Riorganizzazione delle circoscrizioni, Ortì verso Reggio Est: le perplessità di Filippo Bova

Autore Redazione Web | lun, 02 feb 2026 10:30 | Filippo-Bova Circoscrizione Riorganizzazione Orti

Duro attacco dell’ex consigliere dell’XI Circoscrizione sulla riorganizzazione dei territori


Fa discutere la riorganizzazione delle circoscrizioni della Città Metropolitana di Reggio Calabria, in particolare la decisione di collocare la frazione di Ortì nella Circoscrizione Reggio Est. Una scelta che viene duramente contestata da Filippo Bova, ex consigliere dell’XI Circoscrizione, che solleva dubbi di merito, metodo e tempistiche.

Secondo Bova, quando venne istituita la Commissione incaricata di studiare la delimitazione territoriale delle circoscrizioni, il lavoro svolto portò a una suddivisione in cinque aree. In tale assetto, la III Circoscrizione – Reggio Nord – includeva le frazioni di Catona, Salice, Villa San Giuseppe, Gallico, Sambatello, Archi, Podargoni e Ortì.

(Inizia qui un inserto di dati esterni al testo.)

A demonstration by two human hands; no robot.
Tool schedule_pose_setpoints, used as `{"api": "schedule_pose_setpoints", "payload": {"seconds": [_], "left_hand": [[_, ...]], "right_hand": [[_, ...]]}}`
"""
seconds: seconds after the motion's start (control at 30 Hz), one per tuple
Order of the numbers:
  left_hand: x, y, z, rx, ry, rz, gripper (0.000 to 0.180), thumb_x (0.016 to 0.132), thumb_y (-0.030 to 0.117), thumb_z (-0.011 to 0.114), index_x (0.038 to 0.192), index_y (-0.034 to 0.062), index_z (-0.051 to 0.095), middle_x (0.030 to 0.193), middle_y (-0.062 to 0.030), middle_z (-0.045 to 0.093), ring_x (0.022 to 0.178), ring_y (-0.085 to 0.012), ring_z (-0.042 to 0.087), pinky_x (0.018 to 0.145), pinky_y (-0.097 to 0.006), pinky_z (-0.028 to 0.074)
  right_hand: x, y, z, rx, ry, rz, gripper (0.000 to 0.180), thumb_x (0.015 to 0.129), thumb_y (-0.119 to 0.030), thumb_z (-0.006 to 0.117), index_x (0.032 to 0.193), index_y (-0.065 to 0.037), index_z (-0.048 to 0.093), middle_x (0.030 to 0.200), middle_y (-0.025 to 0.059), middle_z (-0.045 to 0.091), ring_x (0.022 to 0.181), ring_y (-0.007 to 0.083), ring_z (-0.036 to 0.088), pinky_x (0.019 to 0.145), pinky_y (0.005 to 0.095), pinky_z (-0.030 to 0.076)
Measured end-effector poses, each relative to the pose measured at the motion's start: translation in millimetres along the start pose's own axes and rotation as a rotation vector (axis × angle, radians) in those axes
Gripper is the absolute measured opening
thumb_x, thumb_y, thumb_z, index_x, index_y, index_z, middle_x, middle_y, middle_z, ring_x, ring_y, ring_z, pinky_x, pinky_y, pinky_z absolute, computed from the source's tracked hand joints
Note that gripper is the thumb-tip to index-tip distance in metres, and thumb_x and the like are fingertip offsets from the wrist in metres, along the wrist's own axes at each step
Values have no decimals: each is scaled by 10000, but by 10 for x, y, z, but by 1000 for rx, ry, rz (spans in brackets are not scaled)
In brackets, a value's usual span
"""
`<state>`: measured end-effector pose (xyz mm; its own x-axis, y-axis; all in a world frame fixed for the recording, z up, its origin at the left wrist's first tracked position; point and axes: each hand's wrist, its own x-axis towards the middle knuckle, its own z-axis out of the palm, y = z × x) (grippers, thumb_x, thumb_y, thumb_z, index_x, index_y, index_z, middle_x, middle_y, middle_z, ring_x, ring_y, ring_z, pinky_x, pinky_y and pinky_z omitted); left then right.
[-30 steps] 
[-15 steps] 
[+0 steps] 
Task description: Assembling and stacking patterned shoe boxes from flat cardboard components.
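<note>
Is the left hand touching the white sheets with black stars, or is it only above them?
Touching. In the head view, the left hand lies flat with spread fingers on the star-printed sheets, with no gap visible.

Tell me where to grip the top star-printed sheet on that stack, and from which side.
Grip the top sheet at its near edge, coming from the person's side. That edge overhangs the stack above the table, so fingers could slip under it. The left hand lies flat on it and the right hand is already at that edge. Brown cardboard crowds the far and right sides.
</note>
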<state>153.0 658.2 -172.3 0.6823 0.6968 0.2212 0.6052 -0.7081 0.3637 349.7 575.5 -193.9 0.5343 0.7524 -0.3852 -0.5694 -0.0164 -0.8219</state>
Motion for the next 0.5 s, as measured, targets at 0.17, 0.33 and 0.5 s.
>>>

Una scelta che, a suo dire, rispondeva a criteri storici, geografici e funzionali.

«Ortì è naturalmente legata a Reggio Nord», sottolinea Bova, richiamando in particolare le ragioni topografiche e i collegamenti stradali. Il percorso tra Archi e Ortì, nei pressi dei campi di San Nicola, rappresenta da sempre un asse di collegamento vitale tra le comunità. Lungo questa strada sorge il Monastero della Visitazione, luogo di riferimento per numerosi cittadini di Archi e Gallico, e la stessa area è storicamente legata a momenti di socialità condivisa, come le tradizionali gite di Pasquetta.

Un legame quotidiano, fatto di transiti continui attraverso i vigneti di Archi, che – secondo l’ex consigliere – rende evidente e “inconfutabile” l’appartenenza di Ortì alla Circoscrizione Nord. Anche la storia rafforza questa tesi: il borgo sorge su un’area strategica, sulle colline che ospitano i resti dell’antica Motta Anomeri, insediamento del XIV secolo nato come punto di osservazione e difesa della città di Reggio Calabria.

Da qui l’incomprensione per la scelta della maggioranza di spostare Ortì nella Circoscrizione Reggio Est. «Le problematiche che condividiamo con le frazioni della III Circoscrizione affondano in contesti storici secolari», afferma Bova, parlando di esperienze comuni consolidate nel tempo.

Non mancano, infine, interrogativi di natura politica. Bova si chiede perché, dopo lunghi mesi di attesa, si sia deciso di modificare l’assetto territoriale a soli tre mesi dalle elezioni. «A chi giova questa manovra? È forse un tentativo di disegnare i confini individuando già il futuro presidente di circoscrizione?», domanda l’ex consigliere, che critica anche il metodo adottato, definito “autoritario” e privo di un reale confronto con associazioni, parrocchia e rappresentanze politiche ancora presenti a Ortì.

A destare ulteriore amarezza è, secondo Bova, l’assenza di prese di posizione da parte del sindaco facente funzioni Battaglia, del presidente della Commissione e del delegato. «Alla luce di tutto questo – conclude – si comprendono le ragioni per cui il nostro territorio continua a essere relegato agli ultimi posti nelle classifiche».